## WORK REQUEST
Write out the lines below exactly, beginning at the one with "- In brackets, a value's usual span" and stopping after the one with "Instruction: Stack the"; the pictures are not copied.

## RECORDS TO PROCESS
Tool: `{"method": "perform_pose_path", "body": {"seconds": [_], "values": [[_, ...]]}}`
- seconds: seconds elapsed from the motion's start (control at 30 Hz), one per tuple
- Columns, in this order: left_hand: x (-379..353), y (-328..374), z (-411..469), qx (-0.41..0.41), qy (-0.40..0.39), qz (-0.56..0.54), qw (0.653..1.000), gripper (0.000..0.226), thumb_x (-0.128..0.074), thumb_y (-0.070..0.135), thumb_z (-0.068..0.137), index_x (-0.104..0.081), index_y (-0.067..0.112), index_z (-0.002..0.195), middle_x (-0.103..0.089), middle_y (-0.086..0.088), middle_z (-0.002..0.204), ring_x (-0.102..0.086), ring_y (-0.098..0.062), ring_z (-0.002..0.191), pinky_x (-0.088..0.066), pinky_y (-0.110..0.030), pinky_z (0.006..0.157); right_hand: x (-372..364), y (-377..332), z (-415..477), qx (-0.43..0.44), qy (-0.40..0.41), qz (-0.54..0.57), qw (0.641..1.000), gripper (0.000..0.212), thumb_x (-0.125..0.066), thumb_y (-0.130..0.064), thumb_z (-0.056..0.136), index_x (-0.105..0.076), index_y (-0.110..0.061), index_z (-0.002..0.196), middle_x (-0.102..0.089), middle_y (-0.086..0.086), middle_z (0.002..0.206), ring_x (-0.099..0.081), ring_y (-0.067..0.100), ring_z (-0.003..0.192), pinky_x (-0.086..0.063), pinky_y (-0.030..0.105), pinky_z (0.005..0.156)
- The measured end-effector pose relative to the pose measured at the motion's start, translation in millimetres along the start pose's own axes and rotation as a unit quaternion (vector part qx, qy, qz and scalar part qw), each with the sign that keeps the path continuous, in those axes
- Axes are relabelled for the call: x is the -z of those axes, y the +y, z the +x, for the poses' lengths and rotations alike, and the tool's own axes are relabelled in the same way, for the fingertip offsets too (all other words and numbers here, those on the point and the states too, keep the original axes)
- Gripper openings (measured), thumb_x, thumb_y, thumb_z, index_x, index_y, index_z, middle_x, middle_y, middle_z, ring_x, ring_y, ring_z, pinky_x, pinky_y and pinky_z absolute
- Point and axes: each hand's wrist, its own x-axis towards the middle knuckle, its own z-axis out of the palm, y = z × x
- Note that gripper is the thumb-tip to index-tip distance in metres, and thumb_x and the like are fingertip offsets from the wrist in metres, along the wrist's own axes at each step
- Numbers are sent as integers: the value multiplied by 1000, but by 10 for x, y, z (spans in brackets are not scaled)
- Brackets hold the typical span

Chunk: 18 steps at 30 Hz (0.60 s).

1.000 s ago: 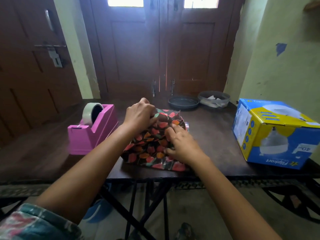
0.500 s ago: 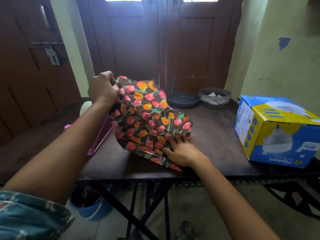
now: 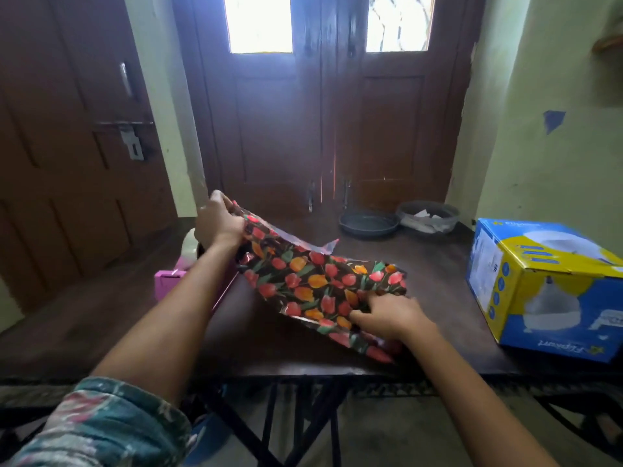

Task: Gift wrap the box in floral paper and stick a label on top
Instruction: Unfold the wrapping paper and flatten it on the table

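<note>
The floral paper (image 3: 310,281), dark with red and orange tulips, stretches across the middle of the dark table (image 3: 438,264). My left hand (image 3: 219,224) grips its far left corner and holds it lifted off the table. My right hand (image 3: 387,315) presses the paper's near right part down on the table, fingers spread over it. The blue and yellow box (image 3: 546,284) stands apart at the table's right edge. No label is in view.
A pink tape dispenser (image 3: 168,278) sits left of the paper, mostly hidden behind my left forearm. A dark shallow dish (image 3: 369,224) and a grey bowl (image 3: 428,215) with scraps stand at the table's back. Wooden doors are behind the table.
The folded paper has been opened out. My left hand lifted its corner up and left, then lowered it a little, while my right hand kept the near end pinned.
</note>
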Motion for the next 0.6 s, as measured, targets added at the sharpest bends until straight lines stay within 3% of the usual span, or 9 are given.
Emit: {"method": "perform_pose_path", "body": {"seconds": [0.07, 0.13, 0.23, 0.33, 0.4, 0.5, 0.53, 0.6], "values": [[-48, -33, -24, -21, -29, 19, 999, 18, -53, 8, 85, -51, 12, 102, -63, -18, 96, -60, -37, 94, -41, -36, 70, 90, 21, -2, -9, -1, 21, 1000, 41, -42, -57, 86, -53, -22, 102, -60, 3, 108, -54, 22, 104, -40, 38, 93], [-91, -62, -59, -77, -84, 39, 993, 26, -52, 4, 83, -47, 13, 107, -60, -14, 89, -61, -36, 91, -41, -37, 69, 196, 24, -24, -35, 51, 50, 997, 43, -43, -61, 86, -54, -19, 89, -59, 0, 94, -56, 21, 98, -40, 35, 87], [-139, -73, -109, -149, -136, 56, 978, 19, -49, 8, 84, -56, 18, 98, -66, -13, 94, -61, -34, 92, -44, -37, 72, 249, -38, -22, -82, 227, -51, 969, 41, -42, -54, 91, -60, -18, 102, -60, 5, 111, -51, 24, 109, -35, 36, 90], [-186, -41, -139, -151, -167, 52, 973, 24, -42, 19, 85, -65, 23, 88, -69, -6, 100, -61, -29, 97, -46, -34, 77, 157, -74, 63, -33, 303, -100, 947, 39, -53, -40, 89, -50, -17, 121, -43, 11, 131, -37, 27, 121, -32, 37, 98], [-234, -32, -148, -155, -211, 48, 964, 29, -40, 33, 88, -64, 22, 98, -68, -2, 102, -60, -25, 98, -47, -34, 79, 71, -37, 158, 44, 263, -55, 962, 50, -51, -36, 90, -36, -15, 134, -26, 14, 147, -21, 28, 136, -19, 38, 111], [-288, -57, -166, -150, -255, 86, 951, 45, -55, 52, 87, -56, 21, 119, -64, -1, 107, -59, -23, 104, -48, -34, 79, -16, 59, 239, 80, 74, 29, 994, 69, -32, -54, 95, -4, -24, 150, 5, 6, 158, 10, 24, 145, 7, 40, 115], [-319, -83, -160, -148, -248, 108, 951, 50, -61, 52, 82, -56, 20, 120, -65, -3, 111, -59, -24, 106, -49, -35, 83, -44, 95, 253, 66, 23, 38, 997, 72, -28, -61, 93, 0, -27, 150, 8, 5, 158, 13, 26, 144, 9, 43, 114], [-377, -116, -163, -142, -238, 146, 950, 38, -68, 45, 79, -65, 21, 109, -68, -4, 109, -60, -25, 103, -47, -37, 88, -115, 158, 277, 42, -28, 34, 998, 74, -23, -67, 90, 1, -29, 149, 10, 5, 157, 11, 29, 144, 9, 47, 114]]}}
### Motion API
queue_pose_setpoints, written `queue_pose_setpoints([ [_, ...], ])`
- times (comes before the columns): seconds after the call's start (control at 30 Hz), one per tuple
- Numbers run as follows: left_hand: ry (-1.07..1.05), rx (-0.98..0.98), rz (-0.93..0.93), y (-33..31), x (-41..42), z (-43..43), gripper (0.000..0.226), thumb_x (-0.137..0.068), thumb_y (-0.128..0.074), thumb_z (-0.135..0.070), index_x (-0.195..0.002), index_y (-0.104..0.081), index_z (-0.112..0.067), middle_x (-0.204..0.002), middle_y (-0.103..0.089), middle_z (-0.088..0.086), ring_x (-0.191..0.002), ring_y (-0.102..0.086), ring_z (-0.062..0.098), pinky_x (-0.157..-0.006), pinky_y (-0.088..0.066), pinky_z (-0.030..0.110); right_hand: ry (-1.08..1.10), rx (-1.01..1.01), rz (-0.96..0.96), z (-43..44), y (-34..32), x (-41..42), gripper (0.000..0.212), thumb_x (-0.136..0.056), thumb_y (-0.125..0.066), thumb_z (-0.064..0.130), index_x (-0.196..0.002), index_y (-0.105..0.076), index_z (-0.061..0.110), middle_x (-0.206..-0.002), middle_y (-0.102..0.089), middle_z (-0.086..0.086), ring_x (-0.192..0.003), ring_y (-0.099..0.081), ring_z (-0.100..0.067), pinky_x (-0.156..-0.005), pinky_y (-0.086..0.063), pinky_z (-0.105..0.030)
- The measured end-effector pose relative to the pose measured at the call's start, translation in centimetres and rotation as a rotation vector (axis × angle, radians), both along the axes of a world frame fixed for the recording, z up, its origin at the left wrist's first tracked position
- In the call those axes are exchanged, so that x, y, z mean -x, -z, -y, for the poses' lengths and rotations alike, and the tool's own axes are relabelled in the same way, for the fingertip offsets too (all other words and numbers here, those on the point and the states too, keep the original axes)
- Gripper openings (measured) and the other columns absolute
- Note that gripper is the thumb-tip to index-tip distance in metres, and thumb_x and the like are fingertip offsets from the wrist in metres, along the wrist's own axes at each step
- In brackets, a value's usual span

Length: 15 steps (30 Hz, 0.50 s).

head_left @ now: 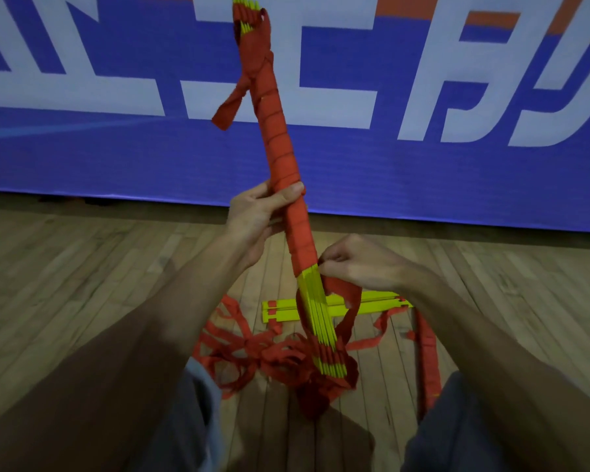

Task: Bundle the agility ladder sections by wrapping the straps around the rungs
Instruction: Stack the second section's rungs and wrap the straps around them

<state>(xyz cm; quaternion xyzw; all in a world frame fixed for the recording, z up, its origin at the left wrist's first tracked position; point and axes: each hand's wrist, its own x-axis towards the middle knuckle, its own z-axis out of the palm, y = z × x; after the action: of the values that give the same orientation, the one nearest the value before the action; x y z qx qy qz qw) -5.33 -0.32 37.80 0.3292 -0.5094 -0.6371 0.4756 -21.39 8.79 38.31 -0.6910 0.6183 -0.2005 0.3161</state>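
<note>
Wrap mid-bundle — snag risk.
Loose straps [276, 361] tangled at 6 o'clock may catch; right hand [361, 264] pinches the working strap [347, 295], left hand [258, 216] curls round the rung bundle [281, 155] toward 12 — any slack unwinds turns.

Rungs [315, 311] were bright yellow, showing at the top tip & below the wrap, w/ small red bands near the bottom ends. Strap [280, 144] was red, wound in overlapping turns that made a ringed, segmented pattern down the bundle. Loose straps [252, 352] on the floor: same red. Flat rungs [280, 311] behind: yellow w/ red bits at the ends. Banner [355, 165] was blue w/ big white letter shapes & an orange strip along the top. Floor [82, 267] was brown wood, plank pattern, mixed light & dark boards. Shorts [457, 430] looked dark grey-blue.
</note>
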Motion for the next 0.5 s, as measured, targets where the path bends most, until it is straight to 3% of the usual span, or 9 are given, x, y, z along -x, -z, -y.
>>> queue_pose_setpoints([
  [0.07,-0.077,-0.041,0.014,0.4,0.2,0.2,0.032,-0.076,-0.078,-0.021,-0.106,-0.071,-0.012,-0.095,-0.072,0.004,-0.088,-0.067,0.02,-0.079,-0.055,0.038,0.037,0.022,-0.084,0.1,0.6,-0.6,0.039,-0.086,-0.063,0.033,-0.056,-0.056,0.009,-0.048,-0.053,0.004,-0.043,-0.049,-0.014,-0.048,-0.041,-0.027],
  [0.17,-0.162,-0.07,0.043,0.8,0.6,0.3,0.032,-0.077,-0.08,-0.021,-0.106,-0.071,-0.011,-0.092,-0.072,0.002,-0.079,-0.068,0.012,-0.074,-0.058,0.033,0.093,0.105,-0.29,0.1,1.5,-1.3,0.055,-0.072,-0.07,0.065,-0.061,-0.058,0.013,-0.055,-0.059,-0.002,-0.052,-0.056,-0.015,-0.057,-0.047,-0.032],
  [0.27,-0.198,-0.07,0.071,1.0,0.7,0.3,0.032,-0.08,-0.078,-0.023,-0.107,-0.07,-0.008,-0.09,-0.072,0.003,-0.076,-0.068,0.011,-0.074,-0.058,0.034,0.142,0.202,-0.341,0.1,1.8,-1.9,0.047,-0.075,-0.072,0.059,-0.063,-0.058,0.016,-0.058,-0.055,-0.001,-0.061,-0.054,-0.016,-0.057,-0.04,-0.029],
  [0.33,-0.188,-0.048,0.086,0.6,0.6,0.1,0.025,-0.084,-0.074,-0.025,-0.104,-0.07,-0.011,-0.087,-0.072,0.0,-0.075,-0.068,0.01,-0.074,-0.057,0.035,0.141,0.152,-0.219,0.6,1.7,-1.4,0.034,-0.079,-0.075,0.046,-0.067,-0.064,0.017,-0.063,-0.062,-0.003,-0.062,-0.059,-0.017,-0.057,-0.044,-0.03],
  [0.43,-0.123,-0.034,0.006,-0.6,0.0,-0.1,0.008,-0.089,-0.067,-0.022,-0.091,-0.07,-0.015,-0.076,-0.069,-0.004,-0.068,-0.066,0.012,-0.071,-0.055,0.034,0.112,-0.008,0.161,0.6,0.9,0.0,0.019,-0.082,-0.078,0.026,-0.074,-0.069,0.012,-0.066,-0.065,-0.008,-0.051,-0.053,-0.017,-0.046,-0.041,-0.024],
  [0.5,-0.021,-0.006,-0.065,-1.2,-0.5,-0.2,0.015,-0.088,-0.066,-0.019,-0.101,-0.068,-0.011,-0.088,-0.069,0.003,-0.078,-0.065,0.018,-0.076,-0.049,0.037,0.016,-0.048,0.321,0.1,0.4,0.7,0.023,-0.081,-0.078,0.022,-0.079,-0.067,0.001,-0.069,-0.059,-0.013,-0.055,-0.046,-0.024,-0.045,-0.035,-0.023],
])
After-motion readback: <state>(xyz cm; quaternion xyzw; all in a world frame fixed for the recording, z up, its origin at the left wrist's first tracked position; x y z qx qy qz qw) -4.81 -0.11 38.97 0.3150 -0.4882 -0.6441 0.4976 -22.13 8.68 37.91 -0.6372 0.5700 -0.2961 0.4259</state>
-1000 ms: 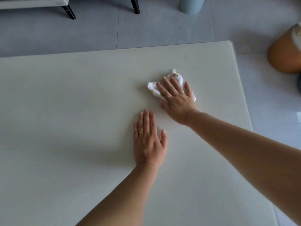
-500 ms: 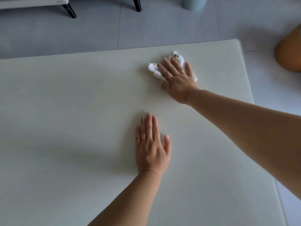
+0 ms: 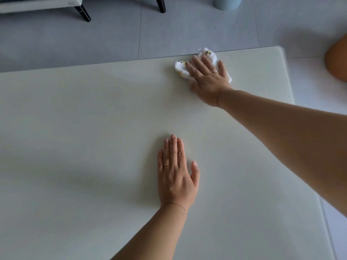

## RESPONSE
- In brackets, a value's usual span

Length: 15 steps (30 Hz, 0.50 s).

head_left @ now: 

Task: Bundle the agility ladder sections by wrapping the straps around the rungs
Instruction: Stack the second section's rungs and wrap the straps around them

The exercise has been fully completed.